Midnight munchies

PUBLISHED : Sunday, 15 January, 2012, 12:00am
UPDATED : Sunday, 15 January, 2012, 12:00am


Ddeokbokki (also spelled tteokbokki, ddeokbokgi and ddeokbogi) is one of the more common street snacks found in South Korea. Although it's also sold at convenience stores, ddeokbokki vendors start setting up 'shop' at night, making large batches to serve to drunken revellers, who spear the spicy rice cakes out of styrofoam cups using skewers or toothpicks.

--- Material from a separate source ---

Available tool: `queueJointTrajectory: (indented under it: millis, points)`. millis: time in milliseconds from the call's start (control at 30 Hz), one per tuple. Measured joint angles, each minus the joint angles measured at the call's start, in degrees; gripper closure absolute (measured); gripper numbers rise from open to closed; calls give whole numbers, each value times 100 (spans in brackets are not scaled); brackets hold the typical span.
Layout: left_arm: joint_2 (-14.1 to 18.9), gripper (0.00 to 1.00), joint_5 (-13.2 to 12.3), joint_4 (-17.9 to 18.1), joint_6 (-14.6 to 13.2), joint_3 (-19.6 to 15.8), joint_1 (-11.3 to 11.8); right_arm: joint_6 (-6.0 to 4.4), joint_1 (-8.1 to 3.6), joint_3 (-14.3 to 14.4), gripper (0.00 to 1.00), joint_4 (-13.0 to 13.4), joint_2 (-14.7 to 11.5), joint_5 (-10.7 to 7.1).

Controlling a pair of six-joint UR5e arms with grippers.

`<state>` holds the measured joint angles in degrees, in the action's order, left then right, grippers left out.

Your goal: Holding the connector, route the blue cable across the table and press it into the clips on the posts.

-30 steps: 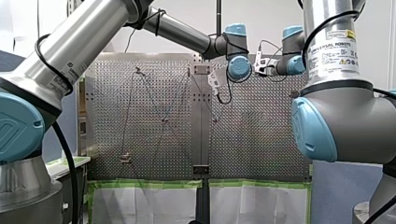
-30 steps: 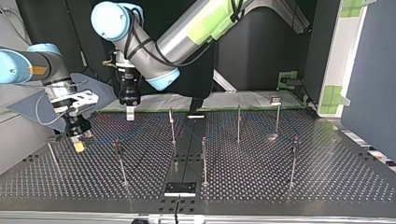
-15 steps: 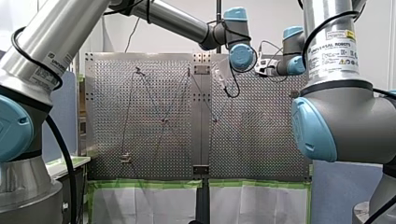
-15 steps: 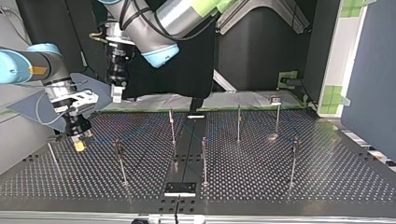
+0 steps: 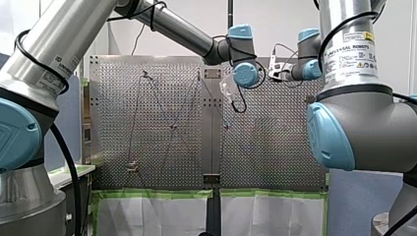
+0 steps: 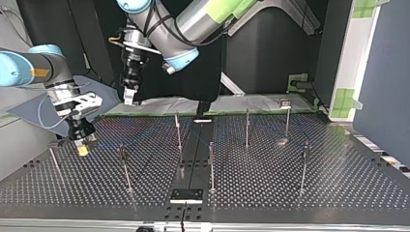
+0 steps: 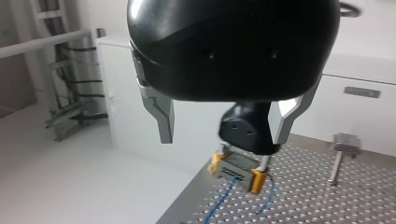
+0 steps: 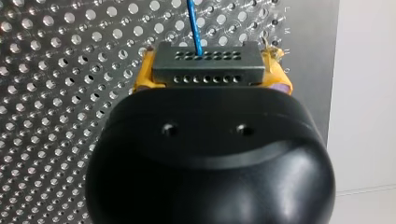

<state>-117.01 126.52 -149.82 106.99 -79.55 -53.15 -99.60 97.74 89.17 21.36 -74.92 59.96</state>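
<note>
My left arm [image 5: 167, 24] reaches way over past the middle. Its wrist is bent so the left claw [image 6: 128, 98] points straight down, hanging high in the air with its metal fingers [image 7: 161, 116] spread wide. My right arm [image 6: 19, 67] comes in at the top view's left. The right claw [image 6: 83, 149] aims down too, much lower, with its yellow pads [image 8: 279, 77] pinched tight on the connector [image 8: 205, 63].

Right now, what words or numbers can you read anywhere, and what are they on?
"UNIVERSAL ROBOTS": on the white label on my right arm.
The smaller print on that label: too small to read.
The sticker on my left arm: too blurred to read.
</note>
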Motion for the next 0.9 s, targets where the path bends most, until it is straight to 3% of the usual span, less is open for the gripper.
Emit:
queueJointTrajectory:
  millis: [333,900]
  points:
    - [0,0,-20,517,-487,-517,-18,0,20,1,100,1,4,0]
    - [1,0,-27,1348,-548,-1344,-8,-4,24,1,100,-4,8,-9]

At its most basic, the cylindrical, unflavoured ddeok (rice cakes) are cooked with onions (and/or leeks), cabbage, fish cake and a spicy mixture that includes gochujang (chilli paste), then sprinkled with sesame seeds just before being handed over to the customer. The snack is inexpensive, filling, warming and great after an alcohol-fuelled night out. Restaurant and home-made versions tend to be more elaborate and can include eggs, meat or seafood, as well as more vegetables. Another variation includes ramyun (instant noodles), for extra carbs.

Ddeokbokki started out as a delicacy served in the royal court and, like Chinese neen goh (rice cakes), this version would have been eaten during the Lunar New Year. It would have contained ddeok, but with a higher proportion of other ingredients while the flavouring would have been soy sauce based, rather than using gochujang.